Thirty-six participants completed the intervention without product-related adverse events. EGT supplementation was associated with increases in core ovarian markers: mean AMH increased from 1.81 ± 0.72 to 2.46 ± 1.54 ng/mL (mean change + 0.65 ng/mL, 95% CI [0.14, 1.17], p = 0.018). Concurrently, basal FSH decreased (8.38 ± 2.83 to 7.05 ± 2.51 mIU/mL, mean change − 1.33, 95% CI [− 2.50, − 0.17]; p = 0.032, FDR-adjusted p = 0.048) and E2 increased (43.78 ± 18.87 to 63.46 ± 50.81 pg/mL; mean change + 19.69, 95% CI [3.99, 35.38]; p = 0.019, FDR-adjusted p = 0.048). Clinical assessments showed progressive reductions in KI (5.42 ± 3.66 to 1.90 ± 2.16, p < 0.0001) and PSQI scores (6.89 ± 1.82 to 5.50 ± 1.40, p < 0.0001), alongside improved menstrual and SF-36 scores (p < 0.001).
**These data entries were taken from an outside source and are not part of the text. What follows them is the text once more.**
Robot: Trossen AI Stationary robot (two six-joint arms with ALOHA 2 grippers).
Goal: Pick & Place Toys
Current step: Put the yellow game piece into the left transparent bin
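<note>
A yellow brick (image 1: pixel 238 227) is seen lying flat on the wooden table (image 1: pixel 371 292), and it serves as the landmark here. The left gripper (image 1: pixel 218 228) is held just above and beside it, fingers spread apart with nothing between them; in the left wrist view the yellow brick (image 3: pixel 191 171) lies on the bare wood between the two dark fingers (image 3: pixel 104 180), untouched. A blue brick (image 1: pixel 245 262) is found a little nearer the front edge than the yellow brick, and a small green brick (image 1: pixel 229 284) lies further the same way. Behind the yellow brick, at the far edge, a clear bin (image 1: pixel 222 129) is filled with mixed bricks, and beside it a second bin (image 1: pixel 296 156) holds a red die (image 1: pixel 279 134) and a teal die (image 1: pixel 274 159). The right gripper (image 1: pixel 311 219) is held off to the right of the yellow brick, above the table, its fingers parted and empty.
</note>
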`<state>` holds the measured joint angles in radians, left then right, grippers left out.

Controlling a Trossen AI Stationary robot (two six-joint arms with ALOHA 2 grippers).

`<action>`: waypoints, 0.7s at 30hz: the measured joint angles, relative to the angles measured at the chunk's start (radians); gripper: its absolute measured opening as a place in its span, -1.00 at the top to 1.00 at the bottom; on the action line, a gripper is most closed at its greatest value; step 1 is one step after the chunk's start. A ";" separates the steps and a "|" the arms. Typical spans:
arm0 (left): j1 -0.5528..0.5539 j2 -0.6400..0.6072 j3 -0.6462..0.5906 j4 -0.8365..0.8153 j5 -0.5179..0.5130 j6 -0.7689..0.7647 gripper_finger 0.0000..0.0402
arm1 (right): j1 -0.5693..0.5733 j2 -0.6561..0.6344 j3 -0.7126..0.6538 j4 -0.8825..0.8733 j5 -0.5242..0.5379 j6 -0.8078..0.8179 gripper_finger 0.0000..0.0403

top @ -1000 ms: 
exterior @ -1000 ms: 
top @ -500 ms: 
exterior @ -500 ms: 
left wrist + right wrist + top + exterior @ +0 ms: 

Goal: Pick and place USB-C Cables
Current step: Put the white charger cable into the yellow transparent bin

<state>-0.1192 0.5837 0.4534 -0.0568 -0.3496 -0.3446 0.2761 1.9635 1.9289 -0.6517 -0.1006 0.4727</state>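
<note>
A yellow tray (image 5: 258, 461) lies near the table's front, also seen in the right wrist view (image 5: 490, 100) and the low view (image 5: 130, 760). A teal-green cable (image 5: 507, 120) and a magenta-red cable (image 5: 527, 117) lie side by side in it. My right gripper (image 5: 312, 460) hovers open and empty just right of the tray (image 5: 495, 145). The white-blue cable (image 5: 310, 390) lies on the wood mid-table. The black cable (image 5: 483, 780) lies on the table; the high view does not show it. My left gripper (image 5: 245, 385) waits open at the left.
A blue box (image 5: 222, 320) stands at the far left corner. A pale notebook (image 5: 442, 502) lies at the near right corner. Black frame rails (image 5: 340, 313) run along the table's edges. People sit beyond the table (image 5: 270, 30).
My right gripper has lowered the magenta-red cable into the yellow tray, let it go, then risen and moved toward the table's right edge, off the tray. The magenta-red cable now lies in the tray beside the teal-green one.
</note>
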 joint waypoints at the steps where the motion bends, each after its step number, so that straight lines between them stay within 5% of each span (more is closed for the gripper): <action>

Subgroup analysis stratified by baseline ovarian reserve showed a significant AMH increase in the low-reserve subgroup (p = 0.017) but not the high-reserve subgroup. Exploratory correlation analysis showed that ΔFSH was associated with improvements in sleep quality (ΔPSQI, r = 0.43, p < 0.05) and E2 increases (r = -0.46, p < 0.05), linking hormonal stabilization directly to systemic relief.

Conclusion

In this open-label, single-arm pilot study, oral EGT supplementation was associated with increases in serum AMH and favorable shifts in the basal FSH/E2 profile, alongside improvements in reproductive aging-related and sleep symptoms. Because the design lacks a control group, these changes cannot be attributed to EGT alone and may partly reflect natural variation, regression to the mean, or placebo effects. These hypothesis-generating findings warrant confirmation in adequately powered, placebo-controlled trials.

Trial registration

ChiCTR2500104484; Prospectively registered on 2025–06-18.